What’s your advice to other organisations who may or may not be considering a similar policy for their employees?

‘Making gender affirmation leave available to transgender employees who are affirming their gender is an important signal of inclusion and care for people’s physical and mental wellbeing. It’s one way employees can be encouraged to bring their whole selves to work. This is an important consideration for all employers thinking about introducing a similar policy.’


SBS does have a gender affirmation policy in place for employees – however, the main difference is in the number of paid leave days offered. Where the ABC offers ten, SBS offers five.

SBS also launched a broader diversity inclusion strategy earlier this year, which focuses on their internal culture and employee experiences, as well as supporting diversity and inclusivity in both on-screen and off-screen roles. 

Read: $4.2 billion funding win for ABC and SBS but streaming reforms disappoint

Here we speak to Joshua Griffin, SBS Head of Inclusion and Talent Development.

Can you explain what the SBS gender affirmation policy offers its employees?

‘In 2019, SBS implemented the SBS Gender Affirmation Guidelines. The guidelines have a dual purpose of both clarifying what support is available for employees who might be undertaking a gender affirming process as well as providing help and guidance for managers and colleagues on how to best support their colleagues.

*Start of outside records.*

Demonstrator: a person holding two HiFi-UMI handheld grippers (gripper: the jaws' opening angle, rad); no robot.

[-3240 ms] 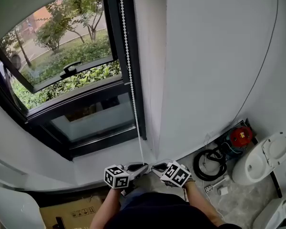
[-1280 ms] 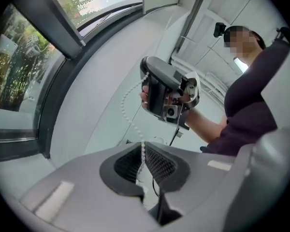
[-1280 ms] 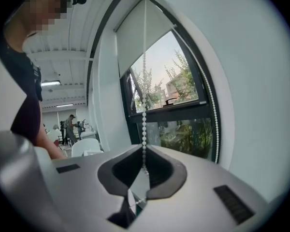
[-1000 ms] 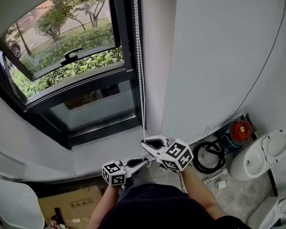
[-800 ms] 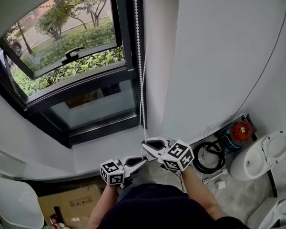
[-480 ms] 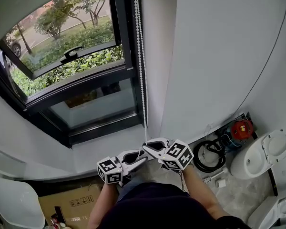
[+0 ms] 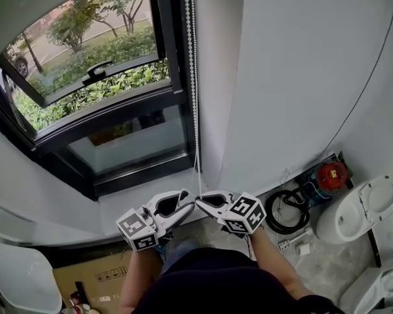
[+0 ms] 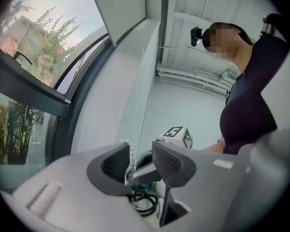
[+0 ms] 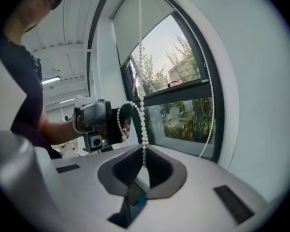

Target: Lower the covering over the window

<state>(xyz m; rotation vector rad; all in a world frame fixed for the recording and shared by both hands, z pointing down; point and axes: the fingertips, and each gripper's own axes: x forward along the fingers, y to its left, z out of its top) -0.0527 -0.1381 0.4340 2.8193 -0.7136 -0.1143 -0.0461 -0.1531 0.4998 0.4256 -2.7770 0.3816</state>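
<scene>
Left gripper (image 8: 141,162): we read jaws spread, just opening, bead chain (image 9: 143,105) running unpinched between them | Right gripper (image 9: 144,164): we read jaws pinching the bead chain, just beside the left gripper | Blind (image 9: 133,21): high at the window (image 7: 85,77) top, glass below it uncovered

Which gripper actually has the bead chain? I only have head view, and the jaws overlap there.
Observer: The right gripper. Its jaws are shut on the bead chain, which runs straight up from them.
Operator: Left one?
Observer: The left gripper has just been opening its jaws. The chain hangs loose in the gap, not pinched.
Operator: Shade position?
Observer: The right gripper view shows the roller shade covering only the top of the window.
</scene>
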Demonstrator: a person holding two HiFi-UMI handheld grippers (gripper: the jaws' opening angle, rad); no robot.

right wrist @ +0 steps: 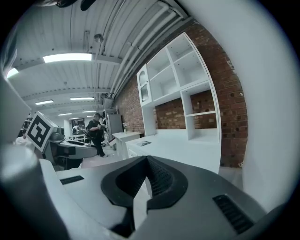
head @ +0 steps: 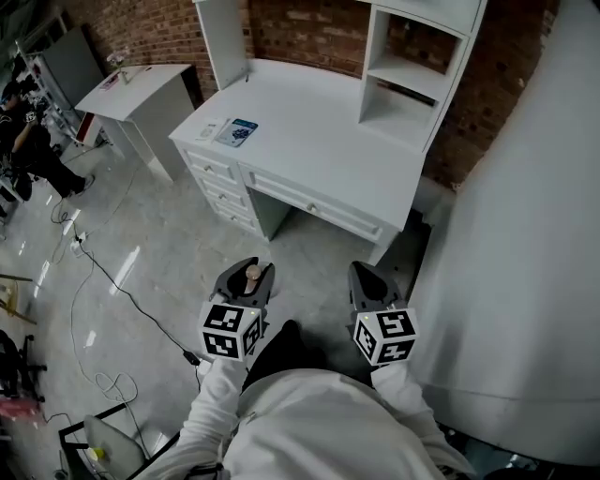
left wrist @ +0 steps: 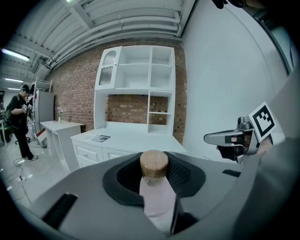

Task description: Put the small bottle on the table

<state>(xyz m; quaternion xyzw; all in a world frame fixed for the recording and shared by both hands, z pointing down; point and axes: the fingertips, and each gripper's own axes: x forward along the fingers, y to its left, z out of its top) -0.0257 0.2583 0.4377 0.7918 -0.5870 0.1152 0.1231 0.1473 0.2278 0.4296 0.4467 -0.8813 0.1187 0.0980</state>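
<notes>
Head view, looking steeply down over a white-sleeved person standing on a glossy grey floor (head: 141, 272), one gripper held out in each hand.

Left gripper (head: 246, 281) (left wrist: 154, 171): clamped on the small bottle (head: 252, 277) (left wrist: 158, 199), a dark ribbed pad against either side of its pale, faintly pink body. Long axis of the bottle running bottom to top in the left gripper view, roughly upright. Cork stopper (left wrist: 153, 164) uppermost at the jaw tips; base hidden low between the jaws. From the head view, the stopper seen almost from above, between the two jaw tips.

Right gripper (head: 373, 286) (right wrist: 146, 177): jaws together, tips meeting, nothing between them. Held level with the left gripper and well apart from it; also visible at the right edge of the left gripper view (left wrist: 234, 138).

Small bottle carried in the air above the floor, short of the white table (head: 309, 122) (left wrist: 136, 136) (right wrist: 187, 145) and well apart from it. Table with drawers along its front, a white shelf unit (head: 412, 66) at its back against a brick wall (head: 309, 28), and a booklet (head: 237, 132) near its left front corner.

Left of the table: a smaller white side table (head: 131, 89). Farther left, a person in dark clothes (head: 28, 141). On the floor, a black cable (head: 112, 281).
</notes>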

‘We are finding, where a team member has shared that they are going through a gender affirmation, managers and team mates are proactively seeking out and using the guidelines to educate themselves on how best to support that team member’.

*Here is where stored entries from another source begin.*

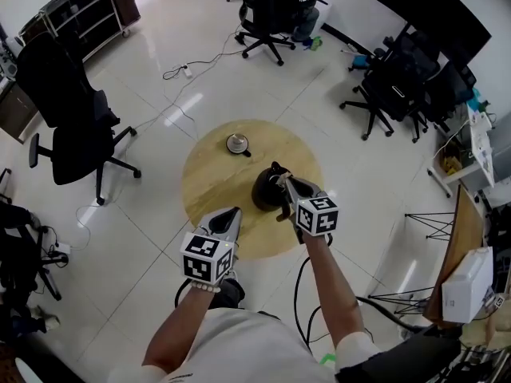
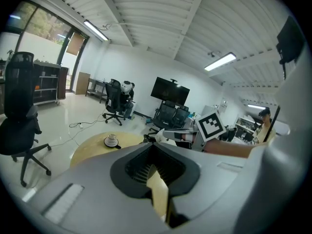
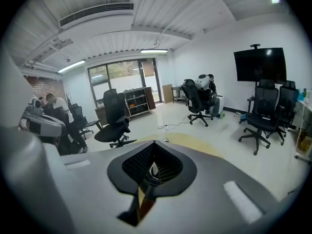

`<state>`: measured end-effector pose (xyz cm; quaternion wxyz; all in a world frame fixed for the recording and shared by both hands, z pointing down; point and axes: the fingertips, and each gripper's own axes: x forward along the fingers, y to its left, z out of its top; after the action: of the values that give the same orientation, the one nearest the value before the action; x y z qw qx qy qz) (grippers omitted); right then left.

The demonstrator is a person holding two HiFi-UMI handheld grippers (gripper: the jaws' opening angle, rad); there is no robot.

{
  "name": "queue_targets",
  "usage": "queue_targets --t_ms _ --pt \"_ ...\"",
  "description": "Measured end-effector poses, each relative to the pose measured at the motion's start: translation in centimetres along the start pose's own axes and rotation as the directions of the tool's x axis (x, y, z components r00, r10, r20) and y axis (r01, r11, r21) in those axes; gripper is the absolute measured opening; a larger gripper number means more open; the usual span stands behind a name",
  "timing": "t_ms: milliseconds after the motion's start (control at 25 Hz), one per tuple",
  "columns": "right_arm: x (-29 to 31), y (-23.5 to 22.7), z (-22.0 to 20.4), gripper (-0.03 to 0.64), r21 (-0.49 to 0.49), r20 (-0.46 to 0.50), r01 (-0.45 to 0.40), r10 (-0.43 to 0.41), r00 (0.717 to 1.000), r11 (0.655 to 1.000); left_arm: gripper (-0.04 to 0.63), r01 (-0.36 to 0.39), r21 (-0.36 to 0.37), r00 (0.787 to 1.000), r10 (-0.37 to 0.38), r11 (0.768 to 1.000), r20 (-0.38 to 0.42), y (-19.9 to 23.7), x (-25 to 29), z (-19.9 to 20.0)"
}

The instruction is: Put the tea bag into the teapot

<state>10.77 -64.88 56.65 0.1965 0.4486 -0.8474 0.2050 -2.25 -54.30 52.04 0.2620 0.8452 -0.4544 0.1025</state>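
Note:
A black teapot (image 1: 263, 195) stands right of centre on the round wooden table (image 1: 209, 183). My right gripper (image 1: 282, 183) reaches it from the near right and is shut on a dark curved part of the teapot (image 3: 149, 178), which shows between the jaws in the right gripper view. My left gripper (image 1: 234, 214) hovers over the table's near edge, left of the teapot, with its jaws (image 2: 152, 145) shut and nothing seen between them. A small white cup on a saucer (image 1: 237, 144) sits at the table's far side. I cannot make out a tea bag.
Black office chairs stand around: one at the left (image 1: 72, 126), one at the back (image 1: 267, 10), several at the right (image 1: 399, 86). Cables (image 1: 188, 70) trail over the white floor. A shelf unit (image 1: 76, 10) is at the far left, a stand (image 1: 435, 222) at the right.

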Motion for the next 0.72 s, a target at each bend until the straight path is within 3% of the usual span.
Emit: queue_targets --t_ms 520,600,720 --pt "3.4 -0.9 -2.9 0.018 -0.054 -0.14 -0.007 -0.001 0.99 0.999 0.012 -0.031 -0.036 0.999 0.03 0.999 -0.017 1.7 -0.4 -1.6" --pt "3.4 -1.1 -2.9 0.075 -0.053 -0.141 -0.005 -0.003 0.99 0.999 0.012 -0.035 -0.039 0.999 0.034 0.999 -0.017 1.8 -0.4 -1.5" --pt "2.5 -1.4 -2.1 0.074 -0.044 -0.107 0.02 -0.025 0.994 0.999 0.012 -0.037 -0.043 0.999 0.036 0.998 -0.021 2.1 -0.5 -1.6"
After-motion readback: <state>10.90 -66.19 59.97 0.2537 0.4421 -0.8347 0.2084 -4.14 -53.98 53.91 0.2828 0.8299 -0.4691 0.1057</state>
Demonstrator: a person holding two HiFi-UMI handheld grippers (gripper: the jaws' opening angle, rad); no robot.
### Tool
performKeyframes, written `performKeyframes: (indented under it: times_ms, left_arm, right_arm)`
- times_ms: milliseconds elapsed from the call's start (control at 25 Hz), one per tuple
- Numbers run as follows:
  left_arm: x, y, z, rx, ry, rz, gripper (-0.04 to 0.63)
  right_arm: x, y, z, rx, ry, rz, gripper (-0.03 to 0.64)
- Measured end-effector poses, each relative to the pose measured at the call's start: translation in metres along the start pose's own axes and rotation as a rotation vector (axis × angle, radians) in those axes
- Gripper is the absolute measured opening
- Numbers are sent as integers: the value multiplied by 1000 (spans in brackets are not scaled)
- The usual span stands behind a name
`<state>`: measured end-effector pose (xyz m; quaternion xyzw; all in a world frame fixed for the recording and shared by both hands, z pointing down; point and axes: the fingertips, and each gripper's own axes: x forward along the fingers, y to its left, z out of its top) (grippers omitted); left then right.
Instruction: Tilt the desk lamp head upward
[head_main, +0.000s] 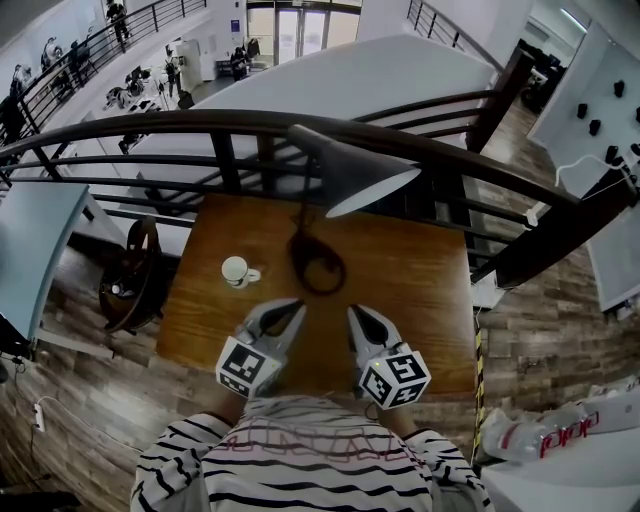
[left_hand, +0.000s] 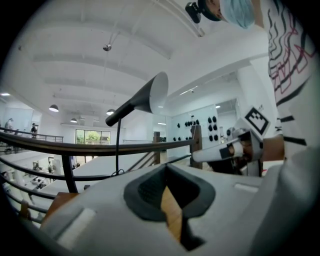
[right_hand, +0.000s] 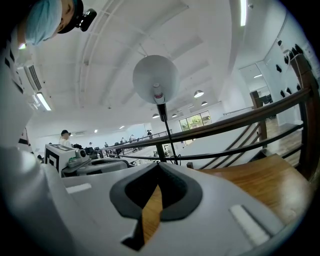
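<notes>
A dark desk lamp stands at the far side of the wooden table (head_main: 420, 300). Its cone head (head_main: 360, 175) is tilted, and its ring base (head_main: 318, 262) lies on the tabletop. In the left gripper view the lamp head (left_hand: 152, 95) hangs high above the jaws. The right gripper view looks into the round shade (right_hand: 155, 78) from below. My left gripper (head_main: 295, 304) and right gripper (head_main: 355, 312) hover side by side over the near half of the table, short of the base. Both are shut with nothing between the jaws, in the left gripper (left_hand: 167, 172) and in the right gripper (right_hand: 159, 172).
A white cup (head_main: 236, 271) sits on the table, left of the lamp base. A dark curved railing (head_main: 200, 125) runs right behind the table, with a drop to a lower floor beyond it. A chair (head_main: 135, 275) stands at the table's left.
</notes>
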<state>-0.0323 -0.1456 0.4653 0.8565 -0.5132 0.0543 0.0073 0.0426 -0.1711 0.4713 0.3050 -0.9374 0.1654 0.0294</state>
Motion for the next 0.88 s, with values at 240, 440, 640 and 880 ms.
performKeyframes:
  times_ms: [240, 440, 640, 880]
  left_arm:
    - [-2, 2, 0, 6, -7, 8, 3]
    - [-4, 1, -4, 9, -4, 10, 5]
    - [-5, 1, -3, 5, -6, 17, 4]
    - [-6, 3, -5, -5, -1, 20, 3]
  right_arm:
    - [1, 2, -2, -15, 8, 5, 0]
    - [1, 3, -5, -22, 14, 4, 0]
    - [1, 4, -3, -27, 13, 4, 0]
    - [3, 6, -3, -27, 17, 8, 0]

What other rights do transgender individuals working at the SBS have?

‘SBS has diversity and inclusion at its heart and we seek to support all our team members – is it an important part of who we are as an organisation. To that end, our trans colleagues enjoy all the same rights as all SBS employees. This includes the right to privacy, the right to take time for medical appointments or counselling/mental health services, the right to be called by the name and pronoun that matches their identity, the right to update their employee data in our systems and the right to use whichever bathroom matches with their gender identity without needing to consciously think about it.

‘We do find, however, that policy alone is never enough. Many gender diverse people have faced obstacles and hurdles in employment previously and so we can’t make assumptions that people automatically know that SBS has these supports available.

‘We actively communicate and engage with staff on these important topics on a regular basis. It’s also one of the reasons that we have specialised Trans and Gender Diverse applicant support as part of our recruitment process – because we know that gender diverse people may not always feel comfortable asking the question of us, so we take the guess work out and let our candidates know that they can be themselves, right from day dot.’

ScreenHub has approached Channels 7, 9 and 10 for interview and is still awaiting responses.